## Materials provided
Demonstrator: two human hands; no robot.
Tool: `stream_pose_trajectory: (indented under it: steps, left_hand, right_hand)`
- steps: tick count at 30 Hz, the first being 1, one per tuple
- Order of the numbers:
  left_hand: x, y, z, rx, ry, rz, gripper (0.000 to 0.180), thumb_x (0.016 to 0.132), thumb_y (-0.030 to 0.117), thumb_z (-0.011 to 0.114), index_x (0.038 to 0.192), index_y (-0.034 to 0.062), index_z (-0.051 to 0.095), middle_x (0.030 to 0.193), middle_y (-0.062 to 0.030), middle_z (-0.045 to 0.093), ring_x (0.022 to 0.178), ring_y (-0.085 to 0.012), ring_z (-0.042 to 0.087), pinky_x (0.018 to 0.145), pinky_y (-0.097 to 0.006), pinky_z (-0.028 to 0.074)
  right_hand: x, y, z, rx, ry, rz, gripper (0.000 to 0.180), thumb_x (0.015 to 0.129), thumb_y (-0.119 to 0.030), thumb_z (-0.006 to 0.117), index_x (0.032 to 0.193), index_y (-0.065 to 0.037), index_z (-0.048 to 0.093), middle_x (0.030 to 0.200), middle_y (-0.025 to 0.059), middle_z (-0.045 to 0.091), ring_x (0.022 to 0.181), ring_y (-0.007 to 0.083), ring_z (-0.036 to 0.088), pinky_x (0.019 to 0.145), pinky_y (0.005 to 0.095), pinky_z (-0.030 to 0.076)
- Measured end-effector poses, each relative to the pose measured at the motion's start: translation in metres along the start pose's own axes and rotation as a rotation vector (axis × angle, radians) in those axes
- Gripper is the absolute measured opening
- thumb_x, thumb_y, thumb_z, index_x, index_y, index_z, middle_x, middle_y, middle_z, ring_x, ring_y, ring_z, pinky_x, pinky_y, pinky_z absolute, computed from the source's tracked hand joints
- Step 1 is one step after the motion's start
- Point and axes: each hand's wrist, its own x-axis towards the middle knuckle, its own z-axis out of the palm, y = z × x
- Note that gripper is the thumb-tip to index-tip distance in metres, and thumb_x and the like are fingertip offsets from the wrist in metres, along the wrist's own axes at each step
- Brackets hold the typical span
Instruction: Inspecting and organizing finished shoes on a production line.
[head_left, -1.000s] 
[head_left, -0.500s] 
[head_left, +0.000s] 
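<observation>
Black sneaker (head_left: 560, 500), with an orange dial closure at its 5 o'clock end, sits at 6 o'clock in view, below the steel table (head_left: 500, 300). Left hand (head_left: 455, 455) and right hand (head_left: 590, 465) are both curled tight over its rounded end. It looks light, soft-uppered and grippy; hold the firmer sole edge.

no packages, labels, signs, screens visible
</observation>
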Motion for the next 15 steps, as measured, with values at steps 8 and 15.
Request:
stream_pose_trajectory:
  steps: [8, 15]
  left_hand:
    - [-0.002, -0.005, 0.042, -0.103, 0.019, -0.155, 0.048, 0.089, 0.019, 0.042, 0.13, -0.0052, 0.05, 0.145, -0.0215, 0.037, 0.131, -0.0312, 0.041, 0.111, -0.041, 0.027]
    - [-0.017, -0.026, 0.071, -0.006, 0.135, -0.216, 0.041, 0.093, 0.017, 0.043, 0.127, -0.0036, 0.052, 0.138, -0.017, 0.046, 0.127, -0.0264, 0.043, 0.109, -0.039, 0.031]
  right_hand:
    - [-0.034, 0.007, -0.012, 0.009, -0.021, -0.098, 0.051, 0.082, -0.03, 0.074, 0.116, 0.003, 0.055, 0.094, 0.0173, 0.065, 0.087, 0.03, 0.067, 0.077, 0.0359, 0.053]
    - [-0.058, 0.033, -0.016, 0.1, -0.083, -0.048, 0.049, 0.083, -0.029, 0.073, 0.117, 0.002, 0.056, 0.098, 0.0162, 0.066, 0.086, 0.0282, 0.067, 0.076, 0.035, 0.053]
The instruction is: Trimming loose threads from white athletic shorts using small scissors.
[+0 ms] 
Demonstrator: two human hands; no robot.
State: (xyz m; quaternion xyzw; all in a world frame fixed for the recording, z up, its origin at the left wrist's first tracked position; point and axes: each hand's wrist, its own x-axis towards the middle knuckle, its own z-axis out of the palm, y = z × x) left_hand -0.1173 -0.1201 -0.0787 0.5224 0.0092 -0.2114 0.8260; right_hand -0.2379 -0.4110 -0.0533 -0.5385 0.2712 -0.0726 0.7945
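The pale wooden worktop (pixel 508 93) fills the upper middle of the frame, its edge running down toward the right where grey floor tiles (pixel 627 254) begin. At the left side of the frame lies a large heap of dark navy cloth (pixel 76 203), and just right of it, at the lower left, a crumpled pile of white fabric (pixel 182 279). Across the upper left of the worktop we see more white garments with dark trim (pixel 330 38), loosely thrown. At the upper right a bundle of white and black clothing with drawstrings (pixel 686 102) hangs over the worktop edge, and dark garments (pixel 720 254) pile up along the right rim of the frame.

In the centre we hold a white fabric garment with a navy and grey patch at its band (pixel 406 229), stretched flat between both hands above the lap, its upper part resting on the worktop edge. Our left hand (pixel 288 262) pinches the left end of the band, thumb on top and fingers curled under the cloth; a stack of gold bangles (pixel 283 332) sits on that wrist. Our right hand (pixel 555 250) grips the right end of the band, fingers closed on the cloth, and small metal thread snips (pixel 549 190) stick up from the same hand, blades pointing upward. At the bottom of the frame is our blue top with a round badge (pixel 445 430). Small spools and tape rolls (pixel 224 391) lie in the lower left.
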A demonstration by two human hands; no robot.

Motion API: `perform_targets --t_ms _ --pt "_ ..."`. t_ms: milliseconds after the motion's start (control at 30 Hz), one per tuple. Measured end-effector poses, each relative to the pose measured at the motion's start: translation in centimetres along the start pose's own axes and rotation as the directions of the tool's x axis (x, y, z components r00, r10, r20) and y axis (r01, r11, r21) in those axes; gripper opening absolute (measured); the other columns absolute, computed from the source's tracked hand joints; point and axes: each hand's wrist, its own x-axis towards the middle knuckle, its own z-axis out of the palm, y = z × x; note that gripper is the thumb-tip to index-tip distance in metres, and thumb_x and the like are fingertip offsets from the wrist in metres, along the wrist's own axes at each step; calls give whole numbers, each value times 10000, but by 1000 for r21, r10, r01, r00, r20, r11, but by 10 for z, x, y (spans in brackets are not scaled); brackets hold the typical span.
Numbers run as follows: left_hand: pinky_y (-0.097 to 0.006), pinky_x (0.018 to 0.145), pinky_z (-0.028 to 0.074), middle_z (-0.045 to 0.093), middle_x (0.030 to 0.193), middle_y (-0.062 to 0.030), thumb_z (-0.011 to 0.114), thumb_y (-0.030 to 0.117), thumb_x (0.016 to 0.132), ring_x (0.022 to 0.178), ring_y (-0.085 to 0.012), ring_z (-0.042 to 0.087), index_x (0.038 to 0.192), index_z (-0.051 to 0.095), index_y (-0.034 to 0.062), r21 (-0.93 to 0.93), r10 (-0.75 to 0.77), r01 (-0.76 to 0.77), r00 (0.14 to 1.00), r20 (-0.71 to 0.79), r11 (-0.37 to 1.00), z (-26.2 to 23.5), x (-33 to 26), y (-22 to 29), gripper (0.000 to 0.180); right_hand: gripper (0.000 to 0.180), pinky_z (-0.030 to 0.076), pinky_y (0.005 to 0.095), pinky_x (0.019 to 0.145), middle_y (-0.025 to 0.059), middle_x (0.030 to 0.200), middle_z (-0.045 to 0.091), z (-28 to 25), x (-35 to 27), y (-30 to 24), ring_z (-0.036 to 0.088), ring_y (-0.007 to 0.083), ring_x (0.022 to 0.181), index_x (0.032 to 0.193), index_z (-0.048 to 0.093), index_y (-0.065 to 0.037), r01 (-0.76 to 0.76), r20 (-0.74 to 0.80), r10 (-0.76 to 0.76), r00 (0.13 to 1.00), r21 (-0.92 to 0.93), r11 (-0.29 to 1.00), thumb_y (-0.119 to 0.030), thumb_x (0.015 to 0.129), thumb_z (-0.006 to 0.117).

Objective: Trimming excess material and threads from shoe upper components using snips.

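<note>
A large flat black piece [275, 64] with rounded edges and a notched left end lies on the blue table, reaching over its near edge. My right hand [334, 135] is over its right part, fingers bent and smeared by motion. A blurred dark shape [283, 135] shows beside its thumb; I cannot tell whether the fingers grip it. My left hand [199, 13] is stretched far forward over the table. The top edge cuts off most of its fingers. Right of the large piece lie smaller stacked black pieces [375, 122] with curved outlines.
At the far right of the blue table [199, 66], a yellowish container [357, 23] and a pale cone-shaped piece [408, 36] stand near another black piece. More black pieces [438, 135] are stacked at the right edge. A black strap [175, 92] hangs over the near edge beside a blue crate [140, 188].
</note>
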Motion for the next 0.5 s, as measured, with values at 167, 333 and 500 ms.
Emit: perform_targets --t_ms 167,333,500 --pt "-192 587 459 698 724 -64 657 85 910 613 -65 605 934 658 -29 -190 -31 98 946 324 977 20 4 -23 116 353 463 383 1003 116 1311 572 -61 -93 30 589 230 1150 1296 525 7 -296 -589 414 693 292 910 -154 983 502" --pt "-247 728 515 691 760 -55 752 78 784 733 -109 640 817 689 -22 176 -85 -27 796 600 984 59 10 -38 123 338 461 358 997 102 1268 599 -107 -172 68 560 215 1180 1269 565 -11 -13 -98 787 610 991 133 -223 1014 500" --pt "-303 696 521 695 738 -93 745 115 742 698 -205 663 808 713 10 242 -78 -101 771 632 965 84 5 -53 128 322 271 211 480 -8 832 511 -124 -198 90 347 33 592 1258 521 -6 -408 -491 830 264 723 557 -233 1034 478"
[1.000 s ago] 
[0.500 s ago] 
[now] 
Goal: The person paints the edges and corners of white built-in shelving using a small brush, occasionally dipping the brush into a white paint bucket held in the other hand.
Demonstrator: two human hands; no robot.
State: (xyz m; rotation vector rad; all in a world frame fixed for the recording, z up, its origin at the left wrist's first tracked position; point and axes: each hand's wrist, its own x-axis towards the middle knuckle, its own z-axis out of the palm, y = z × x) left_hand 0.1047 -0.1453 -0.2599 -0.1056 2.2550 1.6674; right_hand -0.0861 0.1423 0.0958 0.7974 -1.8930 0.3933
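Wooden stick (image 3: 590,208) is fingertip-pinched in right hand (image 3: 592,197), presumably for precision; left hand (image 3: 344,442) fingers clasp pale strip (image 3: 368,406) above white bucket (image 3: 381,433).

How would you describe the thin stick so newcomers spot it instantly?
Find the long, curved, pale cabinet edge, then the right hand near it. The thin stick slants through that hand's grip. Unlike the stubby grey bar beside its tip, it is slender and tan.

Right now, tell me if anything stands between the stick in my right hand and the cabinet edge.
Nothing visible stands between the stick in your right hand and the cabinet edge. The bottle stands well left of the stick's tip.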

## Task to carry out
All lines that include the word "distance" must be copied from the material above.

## Task solution
- Note that gripper is the thumb-tip to index-tip distance in metres, and thumb_x and the like are fingertip offsets from the wrist in metres, along the wrist's own axes at each step
Motion API: `perform_targets --t_ms _ --pt "_ ..."`. t_ms: milliseconds after the motion's start (control at 30 Hz), one per tuple. Measured end-effector poses, each relative to the pose measured at the motion's start: translation in centimetres along the start pose's own axes and rotation as the directions of the tool's x axis (x, y, z components r00, r10, r20) and y axis (r01, r11, r21) in those axes; gripper opening absolute (measured); the other columns absolute, computed from the source's tracked hand joints; point and axes: each hand's wrist, its own x-axis towards the middle knuckle, its own z-axis out of the palm, y = z × x; note that gripper is the thumb-tip to index-tip distance in metres, and thumb_x and the like are fingertip offsets from the wrist in metres, along the wrist's own axes at each step; calls give whole numbers, each value times 10000, but by 1000 for r21, r10, r01, r00, r20, r11, but by 10 for z, x, y (spans in brackets are not scaled); brackets hold the typical span.

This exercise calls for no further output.